§ Study material:
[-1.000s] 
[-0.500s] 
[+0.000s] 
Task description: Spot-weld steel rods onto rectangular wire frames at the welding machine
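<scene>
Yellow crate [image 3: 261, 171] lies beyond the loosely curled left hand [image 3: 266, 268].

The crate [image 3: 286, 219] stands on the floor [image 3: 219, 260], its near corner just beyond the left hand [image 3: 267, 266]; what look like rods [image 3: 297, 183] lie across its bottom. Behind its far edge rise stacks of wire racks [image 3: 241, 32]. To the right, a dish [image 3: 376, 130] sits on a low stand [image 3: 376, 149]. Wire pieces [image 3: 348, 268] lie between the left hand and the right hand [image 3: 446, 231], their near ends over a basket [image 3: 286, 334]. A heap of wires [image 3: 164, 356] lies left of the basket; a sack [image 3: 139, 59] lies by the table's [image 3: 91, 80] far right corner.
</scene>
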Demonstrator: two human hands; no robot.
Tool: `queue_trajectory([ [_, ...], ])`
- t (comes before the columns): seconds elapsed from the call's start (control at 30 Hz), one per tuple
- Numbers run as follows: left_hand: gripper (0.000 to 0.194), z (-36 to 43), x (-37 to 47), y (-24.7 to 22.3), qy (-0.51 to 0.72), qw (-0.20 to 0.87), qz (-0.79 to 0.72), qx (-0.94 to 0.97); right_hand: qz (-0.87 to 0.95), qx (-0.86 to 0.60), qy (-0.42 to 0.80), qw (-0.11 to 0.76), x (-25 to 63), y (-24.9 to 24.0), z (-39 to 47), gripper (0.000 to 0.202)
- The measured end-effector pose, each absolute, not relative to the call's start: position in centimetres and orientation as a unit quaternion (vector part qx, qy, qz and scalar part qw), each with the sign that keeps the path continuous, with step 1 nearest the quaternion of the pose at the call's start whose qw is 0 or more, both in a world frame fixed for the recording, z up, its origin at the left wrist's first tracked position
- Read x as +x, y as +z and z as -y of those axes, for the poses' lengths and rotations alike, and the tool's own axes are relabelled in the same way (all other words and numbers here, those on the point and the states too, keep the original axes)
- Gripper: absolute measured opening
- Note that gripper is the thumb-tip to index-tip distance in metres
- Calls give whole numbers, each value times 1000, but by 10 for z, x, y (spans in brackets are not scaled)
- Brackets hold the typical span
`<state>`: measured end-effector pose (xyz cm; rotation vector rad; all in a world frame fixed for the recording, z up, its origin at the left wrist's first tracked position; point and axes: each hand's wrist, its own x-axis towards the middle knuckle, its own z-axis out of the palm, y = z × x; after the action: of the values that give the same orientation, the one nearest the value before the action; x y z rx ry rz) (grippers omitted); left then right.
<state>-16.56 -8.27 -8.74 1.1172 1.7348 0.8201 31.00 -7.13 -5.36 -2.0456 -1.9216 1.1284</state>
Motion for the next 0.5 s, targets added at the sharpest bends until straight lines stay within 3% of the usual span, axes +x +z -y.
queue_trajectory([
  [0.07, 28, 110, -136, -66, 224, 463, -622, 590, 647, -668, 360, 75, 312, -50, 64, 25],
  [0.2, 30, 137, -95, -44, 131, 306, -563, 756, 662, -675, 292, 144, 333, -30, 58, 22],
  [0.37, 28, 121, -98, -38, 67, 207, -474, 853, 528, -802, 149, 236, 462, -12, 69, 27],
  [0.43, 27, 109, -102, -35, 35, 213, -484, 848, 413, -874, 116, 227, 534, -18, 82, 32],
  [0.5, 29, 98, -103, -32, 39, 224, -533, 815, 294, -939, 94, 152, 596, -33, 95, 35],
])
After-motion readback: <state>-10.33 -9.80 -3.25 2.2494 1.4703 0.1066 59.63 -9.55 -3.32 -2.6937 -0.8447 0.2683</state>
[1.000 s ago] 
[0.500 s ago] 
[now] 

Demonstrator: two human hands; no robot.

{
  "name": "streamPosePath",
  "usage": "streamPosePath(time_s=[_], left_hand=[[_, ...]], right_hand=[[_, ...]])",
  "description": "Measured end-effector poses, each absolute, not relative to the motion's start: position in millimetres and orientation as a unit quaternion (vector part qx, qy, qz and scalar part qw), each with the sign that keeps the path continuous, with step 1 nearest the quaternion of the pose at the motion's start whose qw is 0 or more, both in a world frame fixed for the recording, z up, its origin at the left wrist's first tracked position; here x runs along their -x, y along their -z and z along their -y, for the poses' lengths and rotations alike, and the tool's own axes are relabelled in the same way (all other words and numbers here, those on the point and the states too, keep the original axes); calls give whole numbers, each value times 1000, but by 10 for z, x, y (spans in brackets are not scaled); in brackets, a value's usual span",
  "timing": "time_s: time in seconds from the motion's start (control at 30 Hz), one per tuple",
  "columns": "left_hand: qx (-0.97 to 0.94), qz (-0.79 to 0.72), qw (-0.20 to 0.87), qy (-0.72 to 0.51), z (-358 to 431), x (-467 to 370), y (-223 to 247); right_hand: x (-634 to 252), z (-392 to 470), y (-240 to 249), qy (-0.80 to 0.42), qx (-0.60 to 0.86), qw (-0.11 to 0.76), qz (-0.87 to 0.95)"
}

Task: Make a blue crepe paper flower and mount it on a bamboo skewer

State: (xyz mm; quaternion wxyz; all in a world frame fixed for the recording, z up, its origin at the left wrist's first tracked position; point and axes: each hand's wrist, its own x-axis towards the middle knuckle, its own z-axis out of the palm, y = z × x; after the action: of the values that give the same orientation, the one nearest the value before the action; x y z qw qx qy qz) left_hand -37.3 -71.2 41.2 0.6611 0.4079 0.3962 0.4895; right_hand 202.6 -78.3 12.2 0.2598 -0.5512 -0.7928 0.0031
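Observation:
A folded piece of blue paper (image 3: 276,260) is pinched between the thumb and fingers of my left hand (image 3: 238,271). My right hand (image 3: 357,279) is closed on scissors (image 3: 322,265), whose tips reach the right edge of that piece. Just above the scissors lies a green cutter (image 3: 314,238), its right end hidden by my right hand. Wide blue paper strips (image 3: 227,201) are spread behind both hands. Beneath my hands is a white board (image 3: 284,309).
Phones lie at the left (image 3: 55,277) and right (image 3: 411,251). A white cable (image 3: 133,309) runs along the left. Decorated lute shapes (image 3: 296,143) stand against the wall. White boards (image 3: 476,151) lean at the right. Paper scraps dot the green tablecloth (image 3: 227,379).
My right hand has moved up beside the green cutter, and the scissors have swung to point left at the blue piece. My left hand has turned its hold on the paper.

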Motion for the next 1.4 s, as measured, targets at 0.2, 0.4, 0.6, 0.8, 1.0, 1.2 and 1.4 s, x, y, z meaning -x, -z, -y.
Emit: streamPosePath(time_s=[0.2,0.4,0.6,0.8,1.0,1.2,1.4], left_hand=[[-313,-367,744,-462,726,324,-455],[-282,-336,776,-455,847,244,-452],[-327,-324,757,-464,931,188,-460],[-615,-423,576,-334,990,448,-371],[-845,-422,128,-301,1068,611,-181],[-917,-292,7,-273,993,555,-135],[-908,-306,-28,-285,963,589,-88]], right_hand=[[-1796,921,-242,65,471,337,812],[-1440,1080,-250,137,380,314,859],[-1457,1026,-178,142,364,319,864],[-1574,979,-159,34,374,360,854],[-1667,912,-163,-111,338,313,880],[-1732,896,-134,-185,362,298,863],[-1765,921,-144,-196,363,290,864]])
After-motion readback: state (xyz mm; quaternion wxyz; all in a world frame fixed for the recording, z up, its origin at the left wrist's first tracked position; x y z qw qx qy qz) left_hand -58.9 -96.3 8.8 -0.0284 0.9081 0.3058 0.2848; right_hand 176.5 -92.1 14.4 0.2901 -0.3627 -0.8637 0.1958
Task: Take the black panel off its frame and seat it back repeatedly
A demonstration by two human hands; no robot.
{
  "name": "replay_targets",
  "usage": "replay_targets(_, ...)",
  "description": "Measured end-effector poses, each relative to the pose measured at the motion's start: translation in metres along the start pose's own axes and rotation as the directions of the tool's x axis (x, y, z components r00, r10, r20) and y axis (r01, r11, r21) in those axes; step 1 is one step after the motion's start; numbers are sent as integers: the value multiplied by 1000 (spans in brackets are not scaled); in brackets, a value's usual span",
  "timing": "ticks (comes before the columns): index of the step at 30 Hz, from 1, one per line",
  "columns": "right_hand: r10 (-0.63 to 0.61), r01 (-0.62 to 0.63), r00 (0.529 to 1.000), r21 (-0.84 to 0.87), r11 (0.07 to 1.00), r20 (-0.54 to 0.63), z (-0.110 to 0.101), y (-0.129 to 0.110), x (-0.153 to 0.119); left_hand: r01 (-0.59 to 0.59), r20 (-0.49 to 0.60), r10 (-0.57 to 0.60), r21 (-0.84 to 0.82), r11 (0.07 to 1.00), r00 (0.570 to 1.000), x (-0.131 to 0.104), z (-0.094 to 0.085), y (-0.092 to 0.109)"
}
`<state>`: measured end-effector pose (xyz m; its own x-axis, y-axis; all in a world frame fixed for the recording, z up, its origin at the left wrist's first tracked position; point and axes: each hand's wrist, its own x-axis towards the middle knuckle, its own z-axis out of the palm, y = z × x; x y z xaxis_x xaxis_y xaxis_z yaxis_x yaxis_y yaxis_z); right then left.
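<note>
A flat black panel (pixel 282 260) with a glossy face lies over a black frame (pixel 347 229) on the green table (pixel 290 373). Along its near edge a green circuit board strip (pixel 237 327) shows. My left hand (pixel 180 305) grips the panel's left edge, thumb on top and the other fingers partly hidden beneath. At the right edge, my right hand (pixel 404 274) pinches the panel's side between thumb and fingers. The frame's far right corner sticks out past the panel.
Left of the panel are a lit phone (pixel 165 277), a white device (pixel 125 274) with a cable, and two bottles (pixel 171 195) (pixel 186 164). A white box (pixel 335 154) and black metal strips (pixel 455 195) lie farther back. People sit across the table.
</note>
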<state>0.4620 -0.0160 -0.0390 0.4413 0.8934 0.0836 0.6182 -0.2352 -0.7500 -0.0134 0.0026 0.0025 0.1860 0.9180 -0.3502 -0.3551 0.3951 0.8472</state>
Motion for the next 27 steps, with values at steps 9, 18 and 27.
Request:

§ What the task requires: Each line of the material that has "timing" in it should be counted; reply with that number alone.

§ Result of this exercise: 2